I stood at the front of the press corps on the White House lawn on Oct. 6, 1979, as President Jimmy Carter and First Lady Rosalynn Carter emerged from the front door to greet Pope John Paul II, who had come calling. My mind flashed back to the presidential race in 1960 when evangelicals, especially Southern Baptists, were hysterically opposing the election of John F. Kennedy, the nation’s first Roman Catholic president, because they feared he would be too heavily influenced by the Roman Catholic pope in Rome — at that time the revolutionary Pope John XXIII.
Carter was a Southern Baptist who dared to do what John Kennedy could not. Kennedy had dodged the Baptist bullet to his political ambitions by meeting during his presidential campaign in Houston’s Rice Hotel with the nation’s Southern Baptist leadership and promising he would be steadfast in upholding the long American tradition of separation of church and state.
A few weeks prior to that meeting, John and Jacqueline Kennedy had traveled to Oklahoma City, the heart of the opposition, to hold a rally in a shopping center parking lot where Kennedy pled for Oklahoma support — “I need Oklahoma and Oklahoma needs me,” he said at the time, his words echoing in my mind for decades afterward.
Ironically, years later my office at the Houston Chronicle looked out on the Rice Hotel and the same room where Kennedy had met with his Baptist opposition leaders. The Kennedy Oklahoma City rally also had been held about a mile from my growing-up home and I was a goggled-eyed teenager watching the glamorous couple arrive in a convertible and waving enthusiastically at the crowd.
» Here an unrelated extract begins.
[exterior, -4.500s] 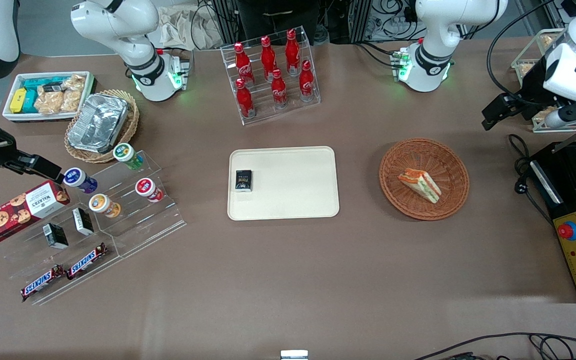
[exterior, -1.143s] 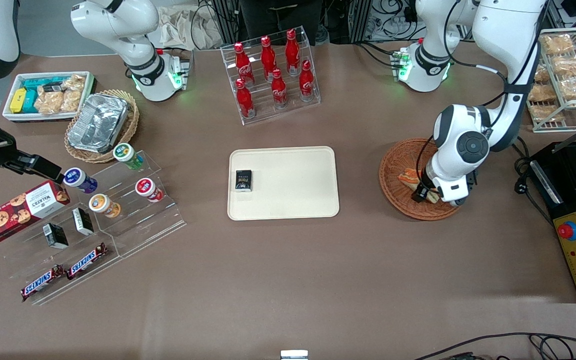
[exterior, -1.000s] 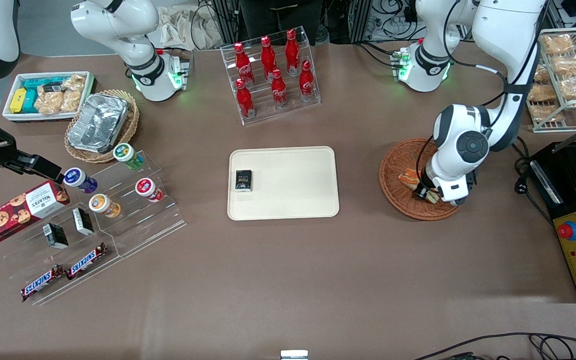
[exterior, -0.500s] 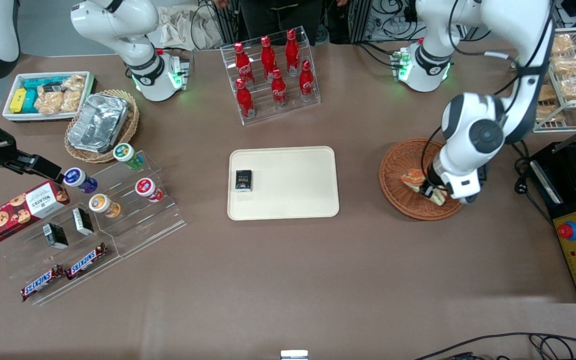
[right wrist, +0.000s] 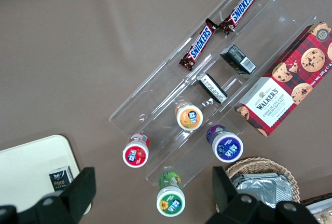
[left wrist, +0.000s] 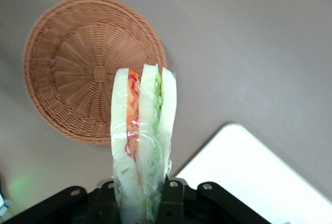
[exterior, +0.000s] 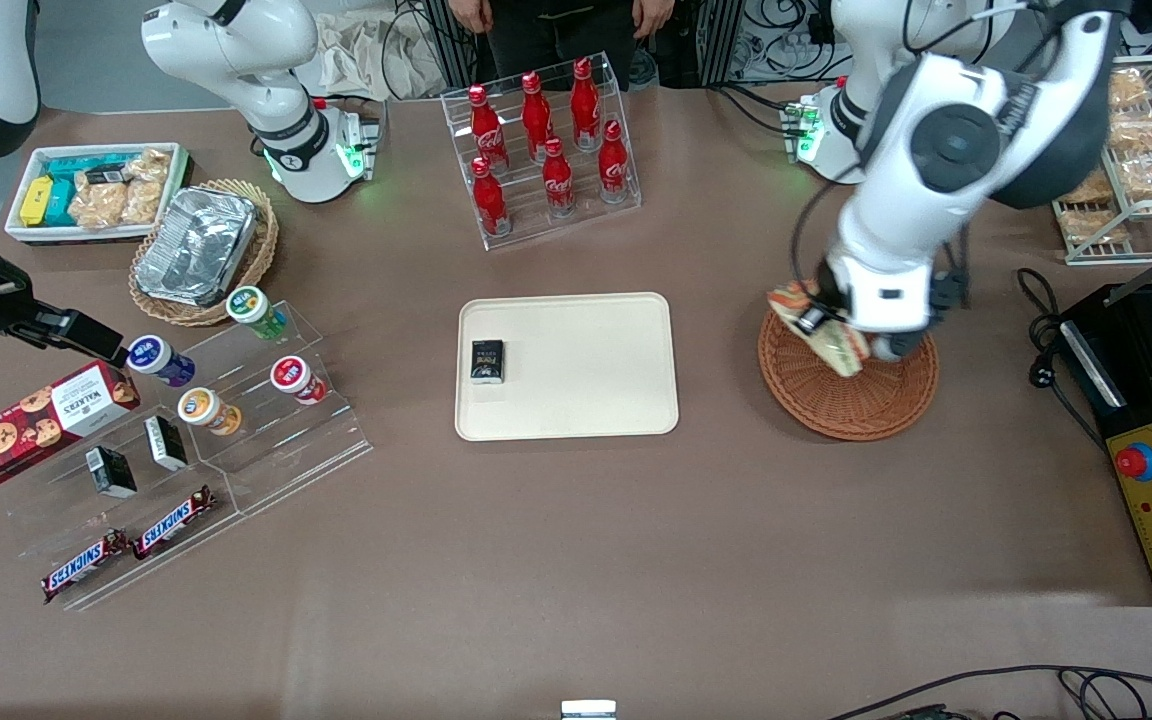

Six days earlier in 1979, Rosalynn Carter had set the stage for the historic meeting with the pope at the White House. She flew to Boston to greet John Paul when his plane landed at Logan Airport and welcomed him publicly to the United States of America. Tipping their hats to the previous controversy, the White House insisted that her plane not land until the pope’s plane was on the ground in Boston — political theater reminiscent of President Harry S. Truman’s confrontation on Wake Island in the Pacific with resistant Gen. Douglas MacArthur.
We in John Paul’s traveling press entourage on his first tour of the United States jokingly paraphrased the political drama of Pope Leo III’s crowning of Charlemagne, “He (or she) who lands last is greater than he (or she) who lands first.”
These and other memories of encounters with the Carters are flooding my mind in the wake of President Carter’s death in Plains, Ga., at age 100.
I first met President Carter in June 1974 when he was governor of Georgia and attended a Southern Baptist Convention in Dallas that I was covering as a newspaper reporter for the Houston Chronicle. He stayed in the room next door to mine at the Hilton Hotel in downtown Dallas. His bodyguard, a Georgia state trooper, stayed in the room on the opposite side.
Several times that week I encountered Gov. Carter in the hallway outside our rooms with the state trooper trailing a few steps behind him.
“On each encounter he greeted me warmly by name with a giant smile and friendly tone.”
“One of the friendliest people I’ve ever met,” I told friends later. On each encounter he greeted me warmly by name with a giant smile and friendly tone.
He also hung around the convention press room, something aspiring politicians at the time often did at large religious gatherings. In the press room, he would engage me in small talk with that same Southern-style friendliness and conversation. When he opted to hold a press conference, I publicly asked him if he was jockeying to be the Democratic vice presidential nominee in 1976. No one at that time could have imagined he would emerge as the presidential nominee and later in November 1976 as the new president-elect who would defeat incumbent unelected President Gerald R. Ford.
Ironically, Ford in June 1974 was the speaker at a Friday morning meeting at the Hilton Hotel where Carter and I were staying. Carter was president of the SBC ‘s Brotherhood Commission at the time and the master of ceremonies for the event and the one who introduced Ford, then the vice president to President Richard Nixon. I encountered Carter in the hallway that morning and rode the elevator with him as we both headed to the breakfast. He was in a particularly chatty mood.
Regrettably, I was in a big hurry to get a front-row seat so I could see and hear Vice President Ford speak and maybe grab a quick handshake and mini-interview — and paid little attention to Carter’s banter that morning. For years afterward I vividly recalled mistakenly thinking, “He’s only the governor of Georgia and I don’t have time for him right now, since I’m on the way to see the vice president of the United States.”
Carter was approachable, friendly, decent, honorable and all the other adjectives that made him stand out in politicized Washington. These attributes, along with being the best former president the country has ever had, will be his epitaph. His attitude and charitable work after leaving the White House were truly remarkable and commendable. May he rest in peace.
Louis Moore is a veteran religion writer who from 1972 to 1986 served as religion editor of the Houston Chronicle. He later held several posts in Southern Baptist entities, including associate vice president for communications at the SBC International Mission Board. He and his wife, Kay, now live in Garland, Texas, where they are deeply involved in historical preservation work.